--- Exercise brief ---
Write out the stretch of lines below that begins at the line with "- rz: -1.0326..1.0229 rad" and ends at the line with "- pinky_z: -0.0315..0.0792", including both, exactly as given and nothing more.
+ + + + + + +
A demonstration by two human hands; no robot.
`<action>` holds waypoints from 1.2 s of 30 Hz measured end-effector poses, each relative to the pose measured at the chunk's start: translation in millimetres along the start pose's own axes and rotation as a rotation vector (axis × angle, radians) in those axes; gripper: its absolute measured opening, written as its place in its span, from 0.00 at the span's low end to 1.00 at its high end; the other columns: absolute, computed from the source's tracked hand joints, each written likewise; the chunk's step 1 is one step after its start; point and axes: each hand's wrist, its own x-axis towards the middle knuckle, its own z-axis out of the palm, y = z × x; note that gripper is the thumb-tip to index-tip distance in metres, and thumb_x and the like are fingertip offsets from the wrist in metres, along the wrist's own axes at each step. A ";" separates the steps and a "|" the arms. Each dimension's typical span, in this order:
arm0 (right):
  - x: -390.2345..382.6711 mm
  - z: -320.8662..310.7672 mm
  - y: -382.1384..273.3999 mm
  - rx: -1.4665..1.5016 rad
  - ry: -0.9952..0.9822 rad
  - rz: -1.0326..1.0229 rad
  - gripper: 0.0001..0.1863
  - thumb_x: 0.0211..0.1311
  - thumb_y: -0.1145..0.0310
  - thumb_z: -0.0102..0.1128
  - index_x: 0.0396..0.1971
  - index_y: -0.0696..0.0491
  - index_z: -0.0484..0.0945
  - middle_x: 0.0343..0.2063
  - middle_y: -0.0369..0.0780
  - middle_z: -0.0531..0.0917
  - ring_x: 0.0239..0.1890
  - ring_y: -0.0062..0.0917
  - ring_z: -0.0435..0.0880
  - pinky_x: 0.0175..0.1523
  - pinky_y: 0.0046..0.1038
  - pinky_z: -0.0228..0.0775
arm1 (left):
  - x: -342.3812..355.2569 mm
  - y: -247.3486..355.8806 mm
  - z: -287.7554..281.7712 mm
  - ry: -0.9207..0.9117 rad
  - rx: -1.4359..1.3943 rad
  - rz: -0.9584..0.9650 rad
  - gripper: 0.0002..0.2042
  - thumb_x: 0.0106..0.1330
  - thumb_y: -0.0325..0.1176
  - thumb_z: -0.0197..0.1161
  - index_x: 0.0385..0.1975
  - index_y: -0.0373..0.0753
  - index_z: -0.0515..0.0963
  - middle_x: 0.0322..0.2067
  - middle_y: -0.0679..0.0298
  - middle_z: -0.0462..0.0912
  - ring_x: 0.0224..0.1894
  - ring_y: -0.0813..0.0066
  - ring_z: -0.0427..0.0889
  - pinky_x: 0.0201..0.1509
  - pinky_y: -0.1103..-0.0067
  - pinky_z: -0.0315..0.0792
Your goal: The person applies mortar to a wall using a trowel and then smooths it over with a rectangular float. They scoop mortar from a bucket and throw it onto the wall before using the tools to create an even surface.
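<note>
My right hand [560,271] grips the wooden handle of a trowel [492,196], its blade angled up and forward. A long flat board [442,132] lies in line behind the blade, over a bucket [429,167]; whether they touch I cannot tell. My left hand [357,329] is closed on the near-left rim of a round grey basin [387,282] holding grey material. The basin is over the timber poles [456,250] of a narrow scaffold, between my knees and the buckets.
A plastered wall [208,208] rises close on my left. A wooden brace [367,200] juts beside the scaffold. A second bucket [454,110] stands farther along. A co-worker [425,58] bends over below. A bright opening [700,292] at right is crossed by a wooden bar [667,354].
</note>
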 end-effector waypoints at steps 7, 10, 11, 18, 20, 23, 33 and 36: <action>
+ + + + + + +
--- Answer to the problem ---
  - rz: -1.0326..1.0229 rad
  - gripper: 0.0001..0.1863
  - thumb_x: 0.0211..0.1311
  - thumb_y: -0.1145..0.0310
  - thumb_z: -0.0102..0.1128
  - index_x: 0.0396..0.1971
  - index_y: -0.0696..0.0491
  - index_z: -0.0484..0.0945
  - middle_x: 0.0343..0.2063
  - middle_y: -0.0369..0.0780
  - middle_z: -0.0531..0.0917
  - ring_x: 0.0239..0.1890
  - ring_y: -0.0062..0.0917
  - ring_z: -0.0435..0.0880
  - pinky_x: 0.0175..0.1523
  - pinky_y: 0.0046..0.1038
  - pinky_z: -0.0228..0.0775
arm1 (left):
  - x: -342.3812..355.2569 mm
  - y: -247.3486..355.8806 mm
  - z: -287.7554..281.7712 mm
  - ry: -0.9207..0.9117 rad
  - rx: -1.4359..1.3943 rad
  - rz: -0.9584..0.9650 rad
  - gripper: 0.0002..0.2042
  - thumb_x: 0.0106..0.1330
  - thumb_y: -0.0325..0.1176
  - thumb_z: -0.0197..0.1161
  - index_x: 0.0385..0.1975
  - index_y: -0.0373..0.0753
  - index_z: -0.0515..0.0963
  - middle_x: 0.0322..0.2067
  - middle_y: -0.0679..0.0298
  - middle_z: -0.0462..0.0912
  - ring_x: 0.0224..0.1894
  - ring_y: -0.0813..0.0066
  - ring_z: -0.0427..0.0889
  - pinky_x: 0.0201..0.1509
  - pinky_y: -0.1103..-0.0067
  - pinky_z: -0.0315..0.0792

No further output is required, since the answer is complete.